When it was announced that malls were to be reopened, I steeled myself for the possibility that stir-crazy Bangkokians would descend on the biggest malls of the city. There was definitely a crowd though thankfully it wasn't as bad as I thought it would be. Before entering, mall-goers had to check-in by scanning a QR code linked to the ThaiChana website. Ironically, this caused a crowd build-up at the entrances. Upon entering, you have your temperature checked and you get your shoes sprayed by what seems to be disinfectant. Masks, of course, are a must. At another entrance, there's a vending machine of masks just in case you need one. It was also at this entrance -- the one near the fountains that connects Paragon to Siam Center -- that staff was shepherding people and reminding them to keep their distance. It was the first time I actually saw someone implement social distancing. There was also a robot roaming around on the same floor which reportedly checked the temperature and could detect whether a person was wearing a mask.
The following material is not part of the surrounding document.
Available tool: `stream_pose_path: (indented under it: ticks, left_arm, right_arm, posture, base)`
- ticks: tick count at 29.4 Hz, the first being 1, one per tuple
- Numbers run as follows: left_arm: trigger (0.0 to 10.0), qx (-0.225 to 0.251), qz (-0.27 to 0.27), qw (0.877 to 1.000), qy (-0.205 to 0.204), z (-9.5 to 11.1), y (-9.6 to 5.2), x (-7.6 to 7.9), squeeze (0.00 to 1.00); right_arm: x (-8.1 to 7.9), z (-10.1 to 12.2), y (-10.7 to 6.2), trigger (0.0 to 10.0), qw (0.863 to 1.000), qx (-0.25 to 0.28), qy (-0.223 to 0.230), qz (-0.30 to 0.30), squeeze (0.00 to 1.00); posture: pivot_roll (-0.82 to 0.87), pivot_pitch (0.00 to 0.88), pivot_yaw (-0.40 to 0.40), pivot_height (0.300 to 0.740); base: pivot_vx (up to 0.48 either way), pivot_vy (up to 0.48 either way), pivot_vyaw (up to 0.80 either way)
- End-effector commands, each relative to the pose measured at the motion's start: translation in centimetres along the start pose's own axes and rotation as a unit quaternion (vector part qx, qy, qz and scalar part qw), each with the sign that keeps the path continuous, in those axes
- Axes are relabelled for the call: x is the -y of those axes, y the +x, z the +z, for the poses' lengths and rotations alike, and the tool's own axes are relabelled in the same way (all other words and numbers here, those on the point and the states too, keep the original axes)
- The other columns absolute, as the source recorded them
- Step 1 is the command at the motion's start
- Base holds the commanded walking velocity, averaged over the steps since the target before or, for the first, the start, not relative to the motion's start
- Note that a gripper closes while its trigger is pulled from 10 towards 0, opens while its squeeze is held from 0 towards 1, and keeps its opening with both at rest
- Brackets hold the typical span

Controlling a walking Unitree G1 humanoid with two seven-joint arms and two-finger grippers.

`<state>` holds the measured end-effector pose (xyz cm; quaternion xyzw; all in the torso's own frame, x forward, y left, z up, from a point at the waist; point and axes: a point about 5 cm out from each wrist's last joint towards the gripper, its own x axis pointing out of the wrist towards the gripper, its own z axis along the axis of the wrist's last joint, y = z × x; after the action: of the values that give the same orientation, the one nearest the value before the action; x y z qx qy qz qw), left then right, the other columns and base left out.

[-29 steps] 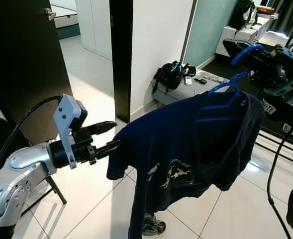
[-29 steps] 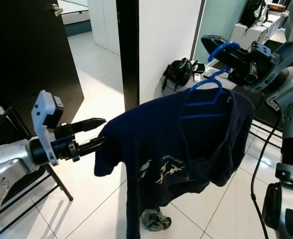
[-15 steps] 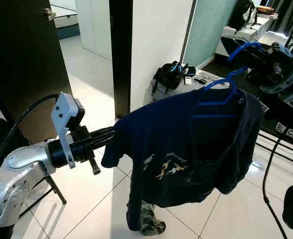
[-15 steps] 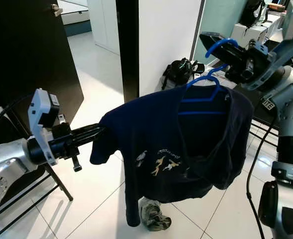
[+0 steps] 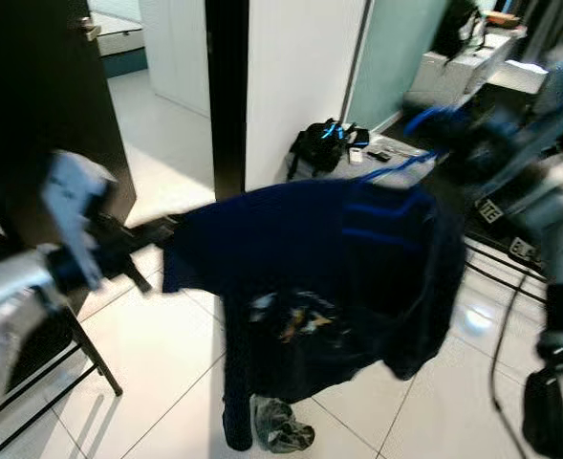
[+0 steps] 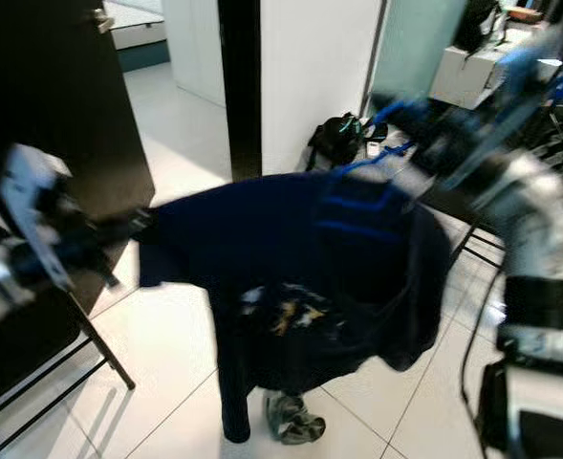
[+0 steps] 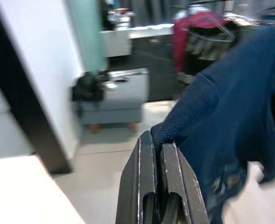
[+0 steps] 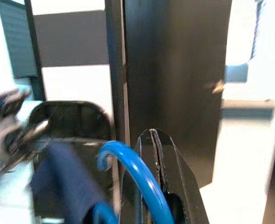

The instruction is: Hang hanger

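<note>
A blue plastic hanger (image 5: 381, 207) carries a dark navy T-shirt (image 5: 310, 249) with a pale print on its front. The shirt hangs in mid-air over the white tiled floor. My right gripper (image 8: 153, 133) is shut on the hanger at its hook (image 8: 132, 170), up at the right (image 5: 453, 134). My left gripper (image 7: 157, 137) is shut on the edge of the shirt's sleeve (image 7: 193, 107) and holds it out to the left (image 5: 157, 229). Both eye views are blurred by motion.
A black door (image 5: 32, 96) and dark chair legs (image 5: 80, 354) stand at the left. A black bag lies on a grey bench (image 5: 324, 143) by the white wall. A crumpled cloth (image 5: 281, 430) lies on the floor under the shirt. Rails and cables are at the right.
The picture has blurred and shifted, so the camera is moving. My left gripper has drawn the sleeve further out to the left. The hanger end has come a little lower and leftward.
</note>
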<state>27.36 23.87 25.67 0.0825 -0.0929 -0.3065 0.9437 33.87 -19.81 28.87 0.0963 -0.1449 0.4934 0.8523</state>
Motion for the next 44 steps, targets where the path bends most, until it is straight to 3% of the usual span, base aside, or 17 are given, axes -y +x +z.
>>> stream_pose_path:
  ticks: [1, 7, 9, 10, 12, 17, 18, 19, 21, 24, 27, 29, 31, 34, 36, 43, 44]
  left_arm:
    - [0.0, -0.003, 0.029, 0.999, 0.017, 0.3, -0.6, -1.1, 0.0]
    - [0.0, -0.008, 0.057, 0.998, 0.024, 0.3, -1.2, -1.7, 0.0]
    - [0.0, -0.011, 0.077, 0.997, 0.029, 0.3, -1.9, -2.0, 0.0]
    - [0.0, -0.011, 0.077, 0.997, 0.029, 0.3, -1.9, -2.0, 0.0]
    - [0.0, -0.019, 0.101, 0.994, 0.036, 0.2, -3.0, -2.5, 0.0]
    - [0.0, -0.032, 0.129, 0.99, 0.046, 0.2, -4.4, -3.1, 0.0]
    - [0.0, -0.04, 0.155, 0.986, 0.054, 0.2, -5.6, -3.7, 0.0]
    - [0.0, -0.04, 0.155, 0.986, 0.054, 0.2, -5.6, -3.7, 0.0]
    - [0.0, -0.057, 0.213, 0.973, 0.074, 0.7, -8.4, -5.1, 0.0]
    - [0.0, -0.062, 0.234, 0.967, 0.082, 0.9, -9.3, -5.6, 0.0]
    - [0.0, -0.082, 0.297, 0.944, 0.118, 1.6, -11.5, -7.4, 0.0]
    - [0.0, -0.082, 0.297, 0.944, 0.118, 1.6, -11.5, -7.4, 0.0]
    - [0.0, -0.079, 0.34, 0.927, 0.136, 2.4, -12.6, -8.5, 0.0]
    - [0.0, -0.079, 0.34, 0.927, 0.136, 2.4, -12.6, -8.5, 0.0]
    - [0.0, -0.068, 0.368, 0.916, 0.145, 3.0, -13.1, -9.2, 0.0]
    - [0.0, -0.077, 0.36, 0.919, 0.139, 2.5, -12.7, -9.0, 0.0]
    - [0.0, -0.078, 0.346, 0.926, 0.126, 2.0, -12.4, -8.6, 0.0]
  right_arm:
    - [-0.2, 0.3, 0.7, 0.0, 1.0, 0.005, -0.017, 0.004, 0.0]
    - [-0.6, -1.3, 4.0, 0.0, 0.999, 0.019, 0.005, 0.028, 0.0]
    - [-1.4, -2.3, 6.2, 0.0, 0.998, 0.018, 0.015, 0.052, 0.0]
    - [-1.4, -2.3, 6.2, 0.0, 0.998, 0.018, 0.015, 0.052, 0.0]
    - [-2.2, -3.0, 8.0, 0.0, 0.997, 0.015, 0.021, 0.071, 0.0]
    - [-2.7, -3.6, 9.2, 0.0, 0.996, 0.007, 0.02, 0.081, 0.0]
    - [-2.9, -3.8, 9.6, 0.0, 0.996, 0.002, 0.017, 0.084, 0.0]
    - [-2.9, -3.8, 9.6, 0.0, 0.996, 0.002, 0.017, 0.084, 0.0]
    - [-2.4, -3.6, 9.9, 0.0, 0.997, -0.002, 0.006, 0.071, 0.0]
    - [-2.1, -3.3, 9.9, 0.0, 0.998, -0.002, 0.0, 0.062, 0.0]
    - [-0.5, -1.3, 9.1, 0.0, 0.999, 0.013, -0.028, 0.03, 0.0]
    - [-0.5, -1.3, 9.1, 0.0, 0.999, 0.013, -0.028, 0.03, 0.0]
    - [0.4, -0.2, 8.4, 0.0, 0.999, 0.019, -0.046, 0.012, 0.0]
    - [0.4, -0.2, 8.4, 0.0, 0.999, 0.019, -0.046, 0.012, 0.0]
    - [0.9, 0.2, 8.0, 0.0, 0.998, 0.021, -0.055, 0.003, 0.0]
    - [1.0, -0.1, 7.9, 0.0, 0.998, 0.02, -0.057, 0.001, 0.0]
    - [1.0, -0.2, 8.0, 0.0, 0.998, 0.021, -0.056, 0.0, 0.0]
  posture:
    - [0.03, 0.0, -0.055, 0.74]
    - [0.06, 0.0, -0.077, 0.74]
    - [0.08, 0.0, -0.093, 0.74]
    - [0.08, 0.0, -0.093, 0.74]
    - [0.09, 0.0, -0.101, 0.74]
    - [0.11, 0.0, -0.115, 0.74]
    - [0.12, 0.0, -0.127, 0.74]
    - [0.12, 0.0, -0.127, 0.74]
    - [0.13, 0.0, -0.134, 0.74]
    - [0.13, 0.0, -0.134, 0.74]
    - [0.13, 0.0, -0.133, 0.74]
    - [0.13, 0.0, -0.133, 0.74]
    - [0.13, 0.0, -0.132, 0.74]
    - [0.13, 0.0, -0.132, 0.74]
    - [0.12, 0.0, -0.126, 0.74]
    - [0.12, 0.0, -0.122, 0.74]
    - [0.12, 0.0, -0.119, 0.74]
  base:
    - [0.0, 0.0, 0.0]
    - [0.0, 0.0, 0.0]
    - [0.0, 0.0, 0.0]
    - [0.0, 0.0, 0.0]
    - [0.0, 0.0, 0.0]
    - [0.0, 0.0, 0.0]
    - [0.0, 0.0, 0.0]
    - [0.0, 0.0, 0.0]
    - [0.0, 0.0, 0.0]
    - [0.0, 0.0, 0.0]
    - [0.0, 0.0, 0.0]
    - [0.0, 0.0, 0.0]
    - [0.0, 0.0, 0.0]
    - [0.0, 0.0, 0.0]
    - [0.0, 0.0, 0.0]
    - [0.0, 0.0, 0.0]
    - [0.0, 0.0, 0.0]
Once people were inside, it's hard to make them keep their social distance. One of the places this was very evident is on escalators where people were still getting on as per usual without any social distancing. However, I do have to give props to the cleaning staff. As I walked around, there was always someone wiping down the escalator handle on every escalator. On the floor where restaurants can be found, a number of cleaners were diligently mopping the floors, as well. The food court has changed dramatically with tables now spread apart and labelled entrances and exits. Restaurants and fast-food chains have also spread out their tables so that only a certain amount of people can dine in. Limited people seems to be the name of the game even in retail stores where, at times, you had to wait outside for people to leave before being able to enter. At Paragon, they also make you check-in by scanning the QR code for each store you enter and leave.
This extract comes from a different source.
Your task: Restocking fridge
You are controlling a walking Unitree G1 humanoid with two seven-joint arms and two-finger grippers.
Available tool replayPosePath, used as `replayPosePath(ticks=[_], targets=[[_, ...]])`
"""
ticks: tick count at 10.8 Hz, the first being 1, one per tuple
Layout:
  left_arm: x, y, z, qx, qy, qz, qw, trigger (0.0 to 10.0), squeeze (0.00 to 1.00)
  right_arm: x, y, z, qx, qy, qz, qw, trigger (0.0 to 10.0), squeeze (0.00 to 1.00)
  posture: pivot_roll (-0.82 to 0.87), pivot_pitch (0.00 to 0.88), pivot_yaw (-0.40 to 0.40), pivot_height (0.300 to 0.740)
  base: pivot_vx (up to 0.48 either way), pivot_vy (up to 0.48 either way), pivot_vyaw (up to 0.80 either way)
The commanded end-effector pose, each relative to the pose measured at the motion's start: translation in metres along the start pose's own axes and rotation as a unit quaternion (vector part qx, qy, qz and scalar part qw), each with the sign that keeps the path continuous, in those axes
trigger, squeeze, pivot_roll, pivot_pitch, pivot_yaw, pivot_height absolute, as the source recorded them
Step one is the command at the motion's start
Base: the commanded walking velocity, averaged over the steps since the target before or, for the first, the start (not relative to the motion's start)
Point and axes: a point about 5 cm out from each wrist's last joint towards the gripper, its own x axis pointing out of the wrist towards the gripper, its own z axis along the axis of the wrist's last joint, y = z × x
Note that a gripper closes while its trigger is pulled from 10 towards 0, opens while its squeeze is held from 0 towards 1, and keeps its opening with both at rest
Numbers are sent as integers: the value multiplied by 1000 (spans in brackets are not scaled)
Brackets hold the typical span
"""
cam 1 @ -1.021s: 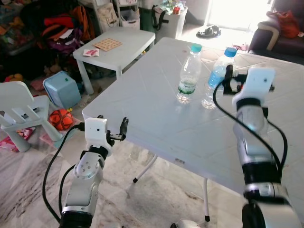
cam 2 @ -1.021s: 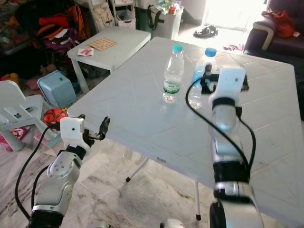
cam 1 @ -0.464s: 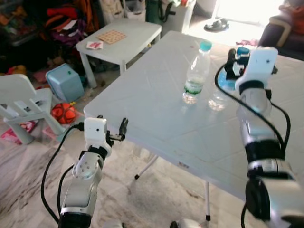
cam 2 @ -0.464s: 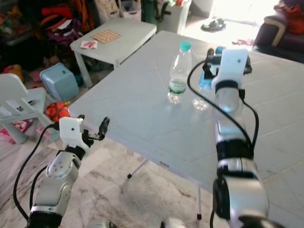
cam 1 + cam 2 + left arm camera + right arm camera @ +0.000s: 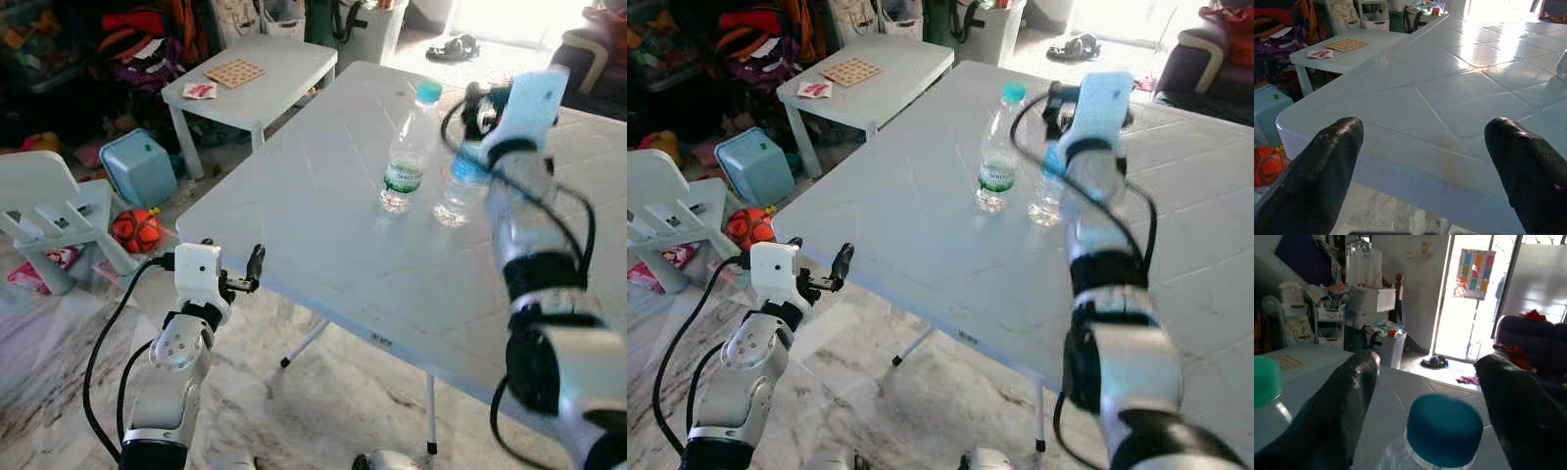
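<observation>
Your right hand, open and empty, straddles the blue cap beside the green-capped bottle: thin, slippery plastic, so probably grip the body below.

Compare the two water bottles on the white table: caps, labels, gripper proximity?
The green-capped bottle has a teal-green cap and a green-and-white label; the blue-capped bottle has a blue cap and a blue label. The right gripper, fingers open, straddles the blue cap; the green-capped bottle stands free. Both are clear, upright, side by side.
</observation>
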Motion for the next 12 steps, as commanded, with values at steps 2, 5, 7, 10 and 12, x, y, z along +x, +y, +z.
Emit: replayPosePath(ticks=[2, 5, 7, 10, 12], targets=[[-2, 2, 2, 8, 3, 0, 1000, 10000, 0, 6, -8, 4, 23, 24, -24, 999, 0, 0, 74, 56, 18, 740, 0, 0, 0], [-1, 0, 2, 9, 6, -3, 1000, 10000, 0, 4, -8, -6, 25, 45, -22, 998, 784, 0, 73, 55, 18, 740, 0, 0, 0], [0, 0, 1, 9, 6, -2, 1000, 10000, 0, 5, -8, -5, 11, 40, -14, 999, 10000, 0, 72, 52, 14, 740, 0, 0, 0], [1, 0, 1, 8, 7, -1, 1000, 10000, 0, 3, -8, -16, 28, 72, -24, 997, 10000, 0, 75, 49, 10, 740, 0, 0, 0], [2, 1, 1, 9, 9, 0, 1000, 10000, 0, 2, -10, -19, 33, 77, -20, 996, 0, 0, 74, 45, 11, 740, 0, 0, 0]])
On my last stop of the exploration of Bangkok's new normal, I visited CentralWorld. Similar to Paragon, after your temperature has been checked at the entrance, you're required to use the ThaiChana QR code to check-in. However, unlike Paragon, you don't have to check-in at every shop you went to (or at least I didn't have to) but just at certain places like Gourmet Market on the top floor. CentralWorld's spaciousness definitely put me more at ease when it came to keeping my distance. This may also be why it seemed like there were only a few people here since everyone was so spread out. On a sign they have outside, they've actually calculated the appropriate number of people they can have in their mall at any given time. In terms of limiting people and from what I saw, I think it seemed to be working.
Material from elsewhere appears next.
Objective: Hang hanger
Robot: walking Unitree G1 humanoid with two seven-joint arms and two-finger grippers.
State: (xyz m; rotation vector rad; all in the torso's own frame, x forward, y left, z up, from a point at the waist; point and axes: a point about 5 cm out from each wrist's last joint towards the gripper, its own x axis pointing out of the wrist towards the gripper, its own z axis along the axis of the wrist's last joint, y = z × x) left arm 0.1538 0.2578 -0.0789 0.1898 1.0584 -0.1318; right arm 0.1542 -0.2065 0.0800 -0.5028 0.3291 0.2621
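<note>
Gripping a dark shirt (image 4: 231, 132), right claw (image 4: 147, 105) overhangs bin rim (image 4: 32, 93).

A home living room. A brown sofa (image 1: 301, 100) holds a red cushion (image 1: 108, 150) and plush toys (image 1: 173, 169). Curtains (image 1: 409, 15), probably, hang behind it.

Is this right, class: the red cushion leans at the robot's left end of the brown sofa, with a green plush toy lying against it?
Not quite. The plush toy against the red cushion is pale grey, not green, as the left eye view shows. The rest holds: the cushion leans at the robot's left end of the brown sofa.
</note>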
It was surprising to see that the places I expected to be open weren't open. For example, the McDonalds on the sixth floor was still closed. Despite that, a number of restaurants have opened, as well as other shops like music and gadget shops. On the first floor, they have a number of stalls from different stores selling pandemic necessities, like the B2S stall selling hand sanitisers and disinfectant, and the McJeans stall selling masks. Individual stores limit the number of customers they welcome inside and seats all around the mall are marked so that so only one person gets to sit.
SO... CAN WE GO OUT NOW?
Technically, yes you can. Malls have reopened, night markets are back and parks are ready for limited activities. But this isn't a sign that the pandemic is over or that we can go back to what life was like before. One of the things I realised after having gone around the city in the last few days is that social distancing is highly encouraged but not always implemented. Though if you decide to venture out, don't let your guard down.